Using the records below, please work out how many lines contain "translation"; answer with the number alone.

(Exercise material Opens)

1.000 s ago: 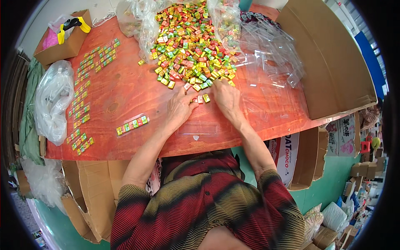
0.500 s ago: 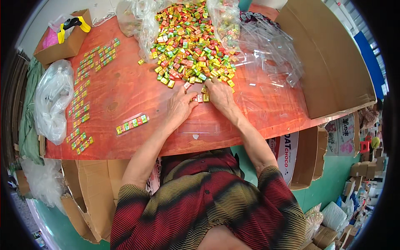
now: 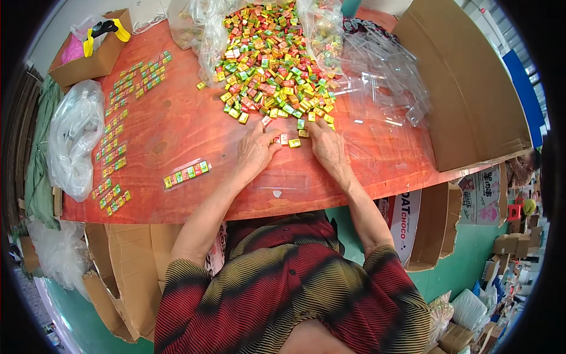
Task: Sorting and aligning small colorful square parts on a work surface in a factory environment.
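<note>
A big heap of small red, yellow and green boxes (image 3: 265, 71) spreads over the far middle of the table. My left hand (image 3: 257, 147) rests at the heap's near edge, fingers curled with a small red box (image 3: 276, 140) at their tips. A pale red box (image 3: 283, 139) lies right beside it. My right hand (image 3: 329, 147) is bent, its fingertips at a small yellow box (image 3: 303, 133) and a green box (image 3: 301, 124). Another yellow box (image 3: 294, 143) sits between my hands. Nearer me lies a clear plastic tray (image 3: 280, 182).
A filled tray (image 3: 187, 174) lies left of my left arm. Rows of filled trays (image 3: 115, 135) line the table's left side, beside a clear plastic bag (image 3: 76, 141). Clear trays (image 3: 383, 76) are heaped at right, before a tall cardboard box (image 3: 466, 88).
My right hand has shifted right, and the small boxes by its fingertips have spread the same way. The left hand has stayed almost in place.
</note>
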Demonstrator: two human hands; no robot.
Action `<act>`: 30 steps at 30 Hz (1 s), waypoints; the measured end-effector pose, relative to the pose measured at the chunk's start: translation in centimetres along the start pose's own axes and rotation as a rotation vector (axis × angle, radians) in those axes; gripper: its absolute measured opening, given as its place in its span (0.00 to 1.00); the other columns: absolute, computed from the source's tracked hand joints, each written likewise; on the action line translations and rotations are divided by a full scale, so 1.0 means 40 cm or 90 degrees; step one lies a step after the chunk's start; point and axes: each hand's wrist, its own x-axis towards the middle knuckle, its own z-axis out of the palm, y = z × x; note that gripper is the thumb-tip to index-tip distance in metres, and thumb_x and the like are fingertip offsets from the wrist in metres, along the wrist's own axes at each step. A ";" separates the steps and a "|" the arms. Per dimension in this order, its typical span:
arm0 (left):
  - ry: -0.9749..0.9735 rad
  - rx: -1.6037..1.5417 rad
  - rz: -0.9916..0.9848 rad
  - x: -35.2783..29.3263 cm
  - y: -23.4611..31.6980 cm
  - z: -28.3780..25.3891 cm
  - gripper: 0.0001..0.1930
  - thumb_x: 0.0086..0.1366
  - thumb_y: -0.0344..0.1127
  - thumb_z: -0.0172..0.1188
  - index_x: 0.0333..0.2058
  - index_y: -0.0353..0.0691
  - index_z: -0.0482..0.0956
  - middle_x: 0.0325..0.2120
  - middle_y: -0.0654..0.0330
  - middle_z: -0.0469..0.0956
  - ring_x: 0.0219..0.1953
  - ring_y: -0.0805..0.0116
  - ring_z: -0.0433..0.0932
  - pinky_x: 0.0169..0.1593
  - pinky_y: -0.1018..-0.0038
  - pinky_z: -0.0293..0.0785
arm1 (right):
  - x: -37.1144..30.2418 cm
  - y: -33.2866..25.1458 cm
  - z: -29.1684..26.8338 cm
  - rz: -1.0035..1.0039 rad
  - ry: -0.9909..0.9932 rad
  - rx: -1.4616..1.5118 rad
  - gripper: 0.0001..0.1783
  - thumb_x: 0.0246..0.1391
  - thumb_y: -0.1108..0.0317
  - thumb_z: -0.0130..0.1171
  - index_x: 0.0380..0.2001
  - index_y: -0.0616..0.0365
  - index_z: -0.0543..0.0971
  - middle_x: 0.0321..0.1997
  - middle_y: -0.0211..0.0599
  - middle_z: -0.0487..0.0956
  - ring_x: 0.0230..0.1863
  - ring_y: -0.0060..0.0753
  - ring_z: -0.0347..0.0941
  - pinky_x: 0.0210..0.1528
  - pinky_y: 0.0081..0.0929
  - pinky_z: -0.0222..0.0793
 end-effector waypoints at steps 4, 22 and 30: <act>0.023 0.010 0.016 0.000 -0.002 0.003 0.16 0.46 0.35 0.65 0.37 0.50 0.78 0.34 0.57 0.68 0.37 0.56 0.71 0.38 0.63 0.69 | -0.012 0.004 -0.012 -0.153 -0.016 0.008 0.10 0.48 0.73 0.47 0.35 0.54 0.74 0.32 0.41 0.73 0.31 0.45 0.73 0.28 0.38 0.69; -0.055 0.034 0.121 0.035 -0.025 -0.018 0.15 0.47 0.37 0.64 0.37 0.50 0.79 0.32 0.56 0.68 0.39 0.55 0.69 0.40 0.64 0.69 | -0.072 -0.068 0.021 -0.009 0.007 -0.042 0.12 0.50 0.62 0.52 0.20 0.60 0.73 0.19 0.46 0.75 0.19 0.48 0.72 0.19 0.38 0.66; -0.035 -0.003 0.099 0.019 -0.016 -0.028 0.17 0.47 0.37 0.65 0.39 0.48 0.78 0.34 0.55 0.69 0.38 0.54 0.71 0.39 0.62 0.69 | -0.044 -0.060 -0.024 0.080 -0.056 0.089 0.13 0.46 0.61 0.58 0.31 0.59 0.74 0.26 0.45 0.75 0.30 0.48 0.73 0.29 0.40 0.68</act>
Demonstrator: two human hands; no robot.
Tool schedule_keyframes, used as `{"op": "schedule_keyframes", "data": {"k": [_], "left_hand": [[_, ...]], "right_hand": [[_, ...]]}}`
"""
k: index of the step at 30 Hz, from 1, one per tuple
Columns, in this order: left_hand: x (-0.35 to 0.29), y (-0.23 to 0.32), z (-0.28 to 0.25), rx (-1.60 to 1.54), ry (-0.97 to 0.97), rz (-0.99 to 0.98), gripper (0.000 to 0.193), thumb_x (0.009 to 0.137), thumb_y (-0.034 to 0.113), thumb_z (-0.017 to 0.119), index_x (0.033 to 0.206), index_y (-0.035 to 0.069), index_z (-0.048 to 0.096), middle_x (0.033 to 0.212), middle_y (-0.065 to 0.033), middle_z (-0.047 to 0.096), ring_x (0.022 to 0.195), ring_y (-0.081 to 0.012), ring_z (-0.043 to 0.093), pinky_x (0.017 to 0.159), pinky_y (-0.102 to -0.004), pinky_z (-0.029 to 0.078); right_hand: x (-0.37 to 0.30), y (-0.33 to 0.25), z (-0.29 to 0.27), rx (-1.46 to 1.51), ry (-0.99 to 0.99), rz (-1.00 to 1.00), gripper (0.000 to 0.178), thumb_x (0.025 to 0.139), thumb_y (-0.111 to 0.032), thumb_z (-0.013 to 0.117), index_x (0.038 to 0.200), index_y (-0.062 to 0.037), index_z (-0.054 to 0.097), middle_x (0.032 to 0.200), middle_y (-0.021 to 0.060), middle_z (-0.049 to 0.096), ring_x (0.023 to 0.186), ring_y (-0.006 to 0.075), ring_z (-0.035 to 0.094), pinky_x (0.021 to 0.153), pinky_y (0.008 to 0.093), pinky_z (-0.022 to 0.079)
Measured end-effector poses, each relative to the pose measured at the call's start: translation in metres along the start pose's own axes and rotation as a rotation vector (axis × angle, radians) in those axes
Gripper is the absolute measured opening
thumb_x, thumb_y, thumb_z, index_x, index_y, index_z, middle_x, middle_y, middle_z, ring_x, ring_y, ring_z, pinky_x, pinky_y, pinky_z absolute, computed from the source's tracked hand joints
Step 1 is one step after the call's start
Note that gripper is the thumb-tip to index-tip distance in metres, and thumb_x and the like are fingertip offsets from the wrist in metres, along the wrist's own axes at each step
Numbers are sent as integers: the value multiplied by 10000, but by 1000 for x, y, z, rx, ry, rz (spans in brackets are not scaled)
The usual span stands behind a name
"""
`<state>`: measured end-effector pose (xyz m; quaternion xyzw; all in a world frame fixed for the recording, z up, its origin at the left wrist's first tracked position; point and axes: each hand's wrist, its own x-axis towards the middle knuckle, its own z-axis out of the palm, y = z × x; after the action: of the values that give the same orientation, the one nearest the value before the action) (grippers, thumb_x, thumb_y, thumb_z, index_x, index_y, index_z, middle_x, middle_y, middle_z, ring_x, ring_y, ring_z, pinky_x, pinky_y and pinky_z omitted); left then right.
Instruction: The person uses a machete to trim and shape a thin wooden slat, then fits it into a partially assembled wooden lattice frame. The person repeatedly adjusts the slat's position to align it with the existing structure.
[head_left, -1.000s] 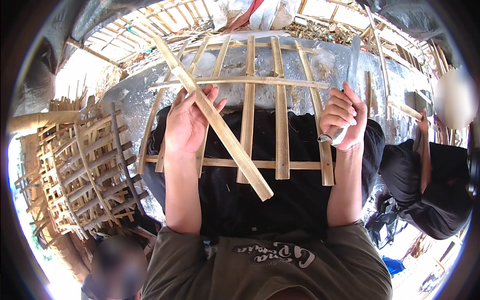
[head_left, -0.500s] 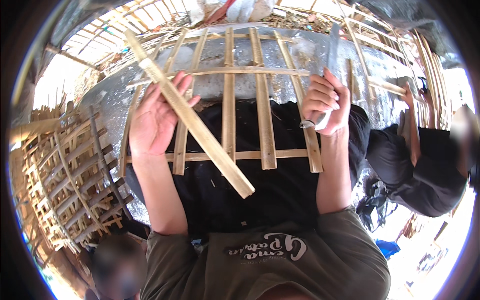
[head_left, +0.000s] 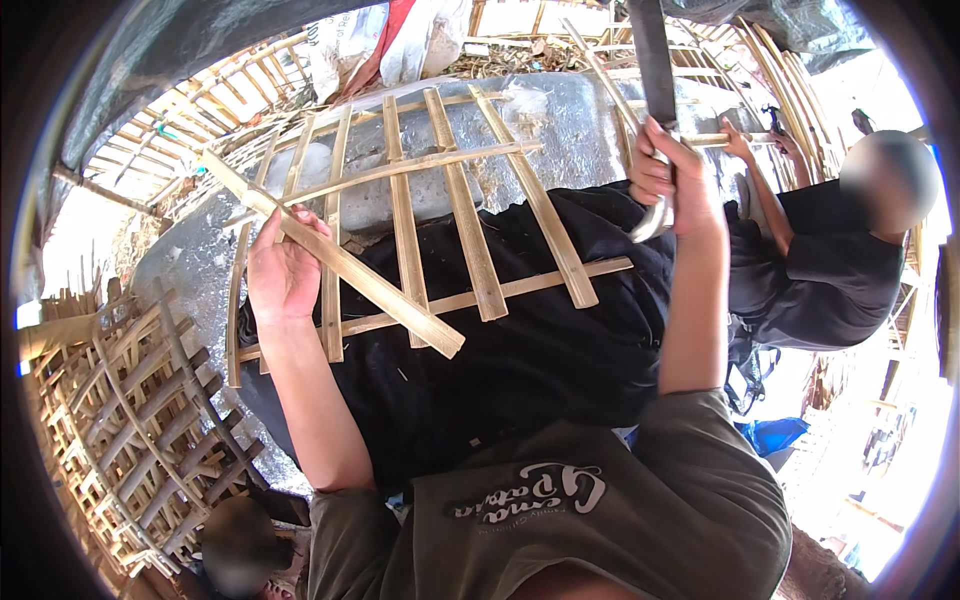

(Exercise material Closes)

> [Response to this exercise]
2